Start of SUPPLIED RECORDS

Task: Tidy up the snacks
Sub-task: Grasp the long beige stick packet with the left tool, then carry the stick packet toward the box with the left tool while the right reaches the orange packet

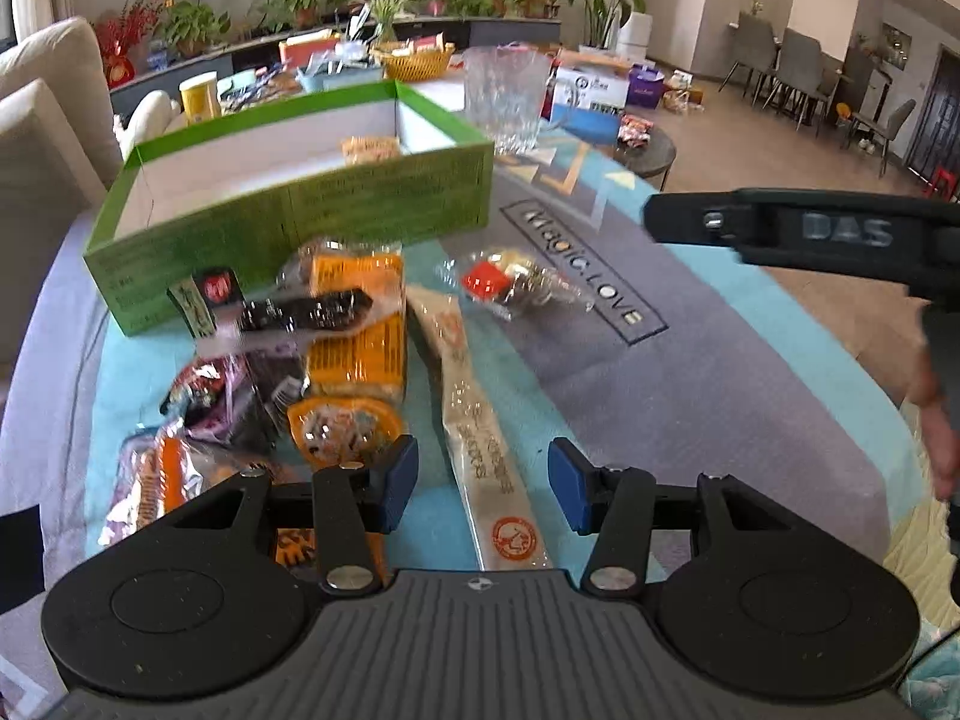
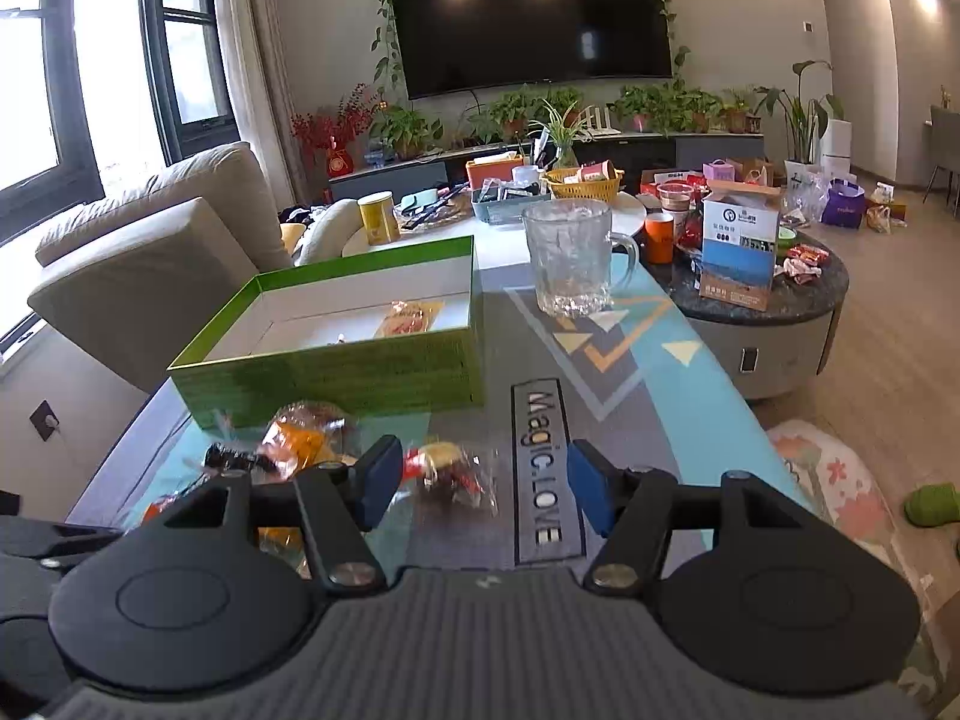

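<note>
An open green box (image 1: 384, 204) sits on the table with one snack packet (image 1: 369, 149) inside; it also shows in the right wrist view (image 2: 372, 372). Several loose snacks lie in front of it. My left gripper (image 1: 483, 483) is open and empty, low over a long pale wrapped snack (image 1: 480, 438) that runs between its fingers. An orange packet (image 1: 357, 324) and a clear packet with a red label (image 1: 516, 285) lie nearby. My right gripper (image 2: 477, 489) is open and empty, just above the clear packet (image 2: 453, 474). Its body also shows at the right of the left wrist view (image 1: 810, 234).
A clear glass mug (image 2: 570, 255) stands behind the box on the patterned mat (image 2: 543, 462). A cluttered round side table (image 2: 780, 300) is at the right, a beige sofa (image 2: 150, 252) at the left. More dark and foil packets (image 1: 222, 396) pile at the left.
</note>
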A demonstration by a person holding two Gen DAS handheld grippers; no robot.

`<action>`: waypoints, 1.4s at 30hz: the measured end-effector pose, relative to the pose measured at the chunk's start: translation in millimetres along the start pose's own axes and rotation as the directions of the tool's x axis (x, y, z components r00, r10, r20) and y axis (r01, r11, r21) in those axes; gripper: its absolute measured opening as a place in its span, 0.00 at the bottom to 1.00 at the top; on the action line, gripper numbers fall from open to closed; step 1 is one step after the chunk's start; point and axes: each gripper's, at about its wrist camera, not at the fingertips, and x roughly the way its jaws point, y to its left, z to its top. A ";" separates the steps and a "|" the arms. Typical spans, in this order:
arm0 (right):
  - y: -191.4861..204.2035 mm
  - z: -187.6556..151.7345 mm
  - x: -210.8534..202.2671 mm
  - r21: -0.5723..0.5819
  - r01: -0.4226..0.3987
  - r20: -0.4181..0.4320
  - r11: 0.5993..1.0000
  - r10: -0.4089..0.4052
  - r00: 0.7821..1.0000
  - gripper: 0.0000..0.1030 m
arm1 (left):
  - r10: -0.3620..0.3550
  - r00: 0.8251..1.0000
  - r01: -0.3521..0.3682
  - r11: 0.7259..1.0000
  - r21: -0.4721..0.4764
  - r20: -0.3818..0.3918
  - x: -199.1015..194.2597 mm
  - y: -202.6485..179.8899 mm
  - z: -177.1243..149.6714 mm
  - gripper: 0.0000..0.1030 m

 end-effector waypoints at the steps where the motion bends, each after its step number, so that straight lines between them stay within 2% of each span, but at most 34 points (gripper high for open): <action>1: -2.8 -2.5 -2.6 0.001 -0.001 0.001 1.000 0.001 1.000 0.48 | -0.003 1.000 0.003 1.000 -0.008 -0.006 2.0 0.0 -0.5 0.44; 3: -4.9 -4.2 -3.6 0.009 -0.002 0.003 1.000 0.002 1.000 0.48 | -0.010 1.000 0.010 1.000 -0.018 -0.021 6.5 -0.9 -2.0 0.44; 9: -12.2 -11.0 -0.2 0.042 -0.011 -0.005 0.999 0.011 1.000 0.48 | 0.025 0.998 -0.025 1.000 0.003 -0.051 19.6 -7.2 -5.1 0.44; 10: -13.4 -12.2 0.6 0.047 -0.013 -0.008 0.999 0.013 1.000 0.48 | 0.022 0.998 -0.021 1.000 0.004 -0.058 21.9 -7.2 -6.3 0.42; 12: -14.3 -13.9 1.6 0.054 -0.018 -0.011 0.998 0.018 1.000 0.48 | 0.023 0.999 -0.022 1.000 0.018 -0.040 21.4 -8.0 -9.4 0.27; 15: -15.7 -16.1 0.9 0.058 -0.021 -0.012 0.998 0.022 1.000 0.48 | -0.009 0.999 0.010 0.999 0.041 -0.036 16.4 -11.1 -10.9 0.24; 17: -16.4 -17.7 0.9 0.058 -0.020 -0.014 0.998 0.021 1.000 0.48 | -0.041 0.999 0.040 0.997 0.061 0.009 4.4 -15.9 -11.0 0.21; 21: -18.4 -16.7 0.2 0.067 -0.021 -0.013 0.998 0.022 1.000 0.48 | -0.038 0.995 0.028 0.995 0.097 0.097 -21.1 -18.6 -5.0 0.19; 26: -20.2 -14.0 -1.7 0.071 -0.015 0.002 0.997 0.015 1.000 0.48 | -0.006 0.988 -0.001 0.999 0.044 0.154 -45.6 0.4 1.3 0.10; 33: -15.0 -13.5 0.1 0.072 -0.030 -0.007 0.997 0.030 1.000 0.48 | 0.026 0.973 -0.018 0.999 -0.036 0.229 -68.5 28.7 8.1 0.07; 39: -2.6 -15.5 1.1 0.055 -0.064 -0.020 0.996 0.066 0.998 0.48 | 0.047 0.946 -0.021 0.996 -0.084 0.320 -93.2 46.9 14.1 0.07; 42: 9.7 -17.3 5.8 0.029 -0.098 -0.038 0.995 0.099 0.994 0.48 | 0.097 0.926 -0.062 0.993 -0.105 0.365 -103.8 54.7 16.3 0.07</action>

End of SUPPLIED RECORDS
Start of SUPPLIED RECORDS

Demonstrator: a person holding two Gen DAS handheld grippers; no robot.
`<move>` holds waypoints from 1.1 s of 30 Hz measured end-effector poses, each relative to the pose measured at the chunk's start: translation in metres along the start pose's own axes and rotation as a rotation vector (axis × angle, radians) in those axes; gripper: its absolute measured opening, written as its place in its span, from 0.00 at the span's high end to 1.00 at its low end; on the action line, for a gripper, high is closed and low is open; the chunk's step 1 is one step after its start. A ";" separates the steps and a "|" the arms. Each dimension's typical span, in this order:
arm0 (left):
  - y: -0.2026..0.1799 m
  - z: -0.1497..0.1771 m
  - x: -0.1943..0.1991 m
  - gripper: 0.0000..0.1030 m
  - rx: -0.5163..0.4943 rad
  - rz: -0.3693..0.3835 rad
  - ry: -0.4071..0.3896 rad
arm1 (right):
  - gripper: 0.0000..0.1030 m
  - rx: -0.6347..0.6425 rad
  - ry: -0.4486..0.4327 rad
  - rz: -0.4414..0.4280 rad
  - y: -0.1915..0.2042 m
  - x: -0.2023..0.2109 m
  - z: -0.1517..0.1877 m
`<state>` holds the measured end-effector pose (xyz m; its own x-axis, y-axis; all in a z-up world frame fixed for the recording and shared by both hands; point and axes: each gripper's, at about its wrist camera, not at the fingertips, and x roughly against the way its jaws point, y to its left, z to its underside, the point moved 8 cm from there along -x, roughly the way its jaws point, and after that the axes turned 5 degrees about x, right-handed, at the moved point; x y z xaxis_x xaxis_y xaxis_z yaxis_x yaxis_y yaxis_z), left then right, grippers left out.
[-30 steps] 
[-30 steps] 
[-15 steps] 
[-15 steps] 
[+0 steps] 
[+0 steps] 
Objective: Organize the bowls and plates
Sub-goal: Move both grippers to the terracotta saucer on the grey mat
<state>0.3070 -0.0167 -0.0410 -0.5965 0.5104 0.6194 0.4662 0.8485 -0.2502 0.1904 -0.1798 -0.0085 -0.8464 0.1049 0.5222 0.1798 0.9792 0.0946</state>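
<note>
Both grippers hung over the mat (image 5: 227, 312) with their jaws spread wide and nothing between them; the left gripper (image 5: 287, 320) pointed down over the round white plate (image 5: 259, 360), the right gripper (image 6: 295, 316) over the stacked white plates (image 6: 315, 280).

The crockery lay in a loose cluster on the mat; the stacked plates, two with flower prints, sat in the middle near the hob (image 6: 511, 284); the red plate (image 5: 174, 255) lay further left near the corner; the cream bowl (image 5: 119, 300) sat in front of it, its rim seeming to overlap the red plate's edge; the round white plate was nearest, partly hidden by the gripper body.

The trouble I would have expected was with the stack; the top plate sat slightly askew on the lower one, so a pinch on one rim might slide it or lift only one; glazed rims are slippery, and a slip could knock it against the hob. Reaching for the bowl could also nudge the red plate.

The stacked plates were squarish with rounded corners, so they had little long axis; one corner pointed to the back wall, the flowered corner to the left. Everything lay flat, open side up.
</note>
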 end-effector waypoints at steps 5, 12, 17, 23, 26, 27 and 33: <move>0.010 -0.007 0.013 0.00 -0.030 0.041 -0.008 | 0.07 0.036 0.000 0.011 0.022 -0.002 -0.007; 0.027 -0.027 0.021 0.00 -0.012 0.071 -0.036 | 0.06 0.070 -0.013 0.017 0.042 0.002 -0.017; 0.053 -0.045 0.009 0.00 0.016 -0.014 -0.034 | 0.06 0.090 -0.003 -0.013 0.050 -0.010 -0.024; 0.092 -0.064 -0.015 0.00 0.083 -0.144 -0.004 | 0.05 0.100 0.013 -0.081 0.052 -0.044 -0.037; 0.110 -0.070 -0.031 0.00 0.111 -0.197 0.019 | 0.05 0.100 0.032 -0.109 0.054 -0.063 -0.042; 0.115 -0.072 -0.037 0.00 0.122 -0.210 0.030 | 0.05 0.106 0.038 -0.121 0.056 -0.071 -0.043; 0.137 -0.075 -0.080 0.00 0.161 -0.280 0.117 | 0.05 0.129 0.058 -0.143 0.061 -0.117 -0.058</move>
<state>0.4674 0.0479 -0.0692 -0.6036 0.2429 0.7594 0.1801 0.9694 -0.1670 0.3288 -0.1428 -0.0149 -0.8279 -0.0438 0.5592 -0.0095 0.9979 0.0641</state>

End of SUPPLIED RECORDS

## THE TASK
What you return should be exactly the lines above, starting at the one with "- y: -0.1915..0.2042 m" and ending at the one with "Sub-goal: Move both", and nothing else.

## ANSWER SPACE
  - y: -0.1915..0.2042 m
  - x: -0.2023..0.2109 m
  - z: -0.1517..0.1877 m
`<state>` holds the measured end-effector pose (xyz m; its own x-axis, y-axis; all in a z-up world frame fixed for the recording and shared by both hands; point and axes: each gripper's, at about its wrist camera, not at the fingertips, and x roughly against the way its jaws point, y to its left, z to its underside, the point moved 8 cm from there along -x, roughly the way its jaws point, and after that the axes turned 5 degrees about x, right-handed, at the moved point; x y z xaxis_x xaxis_y xaxis_z yaxis_x yaxis_y yaxis_z), left then right, grippers left out.
[-30 steps] 
[-30 steps] 
[-15 steps] 
[-15 steps] 
[+0 steps] 
[+0 steps] 
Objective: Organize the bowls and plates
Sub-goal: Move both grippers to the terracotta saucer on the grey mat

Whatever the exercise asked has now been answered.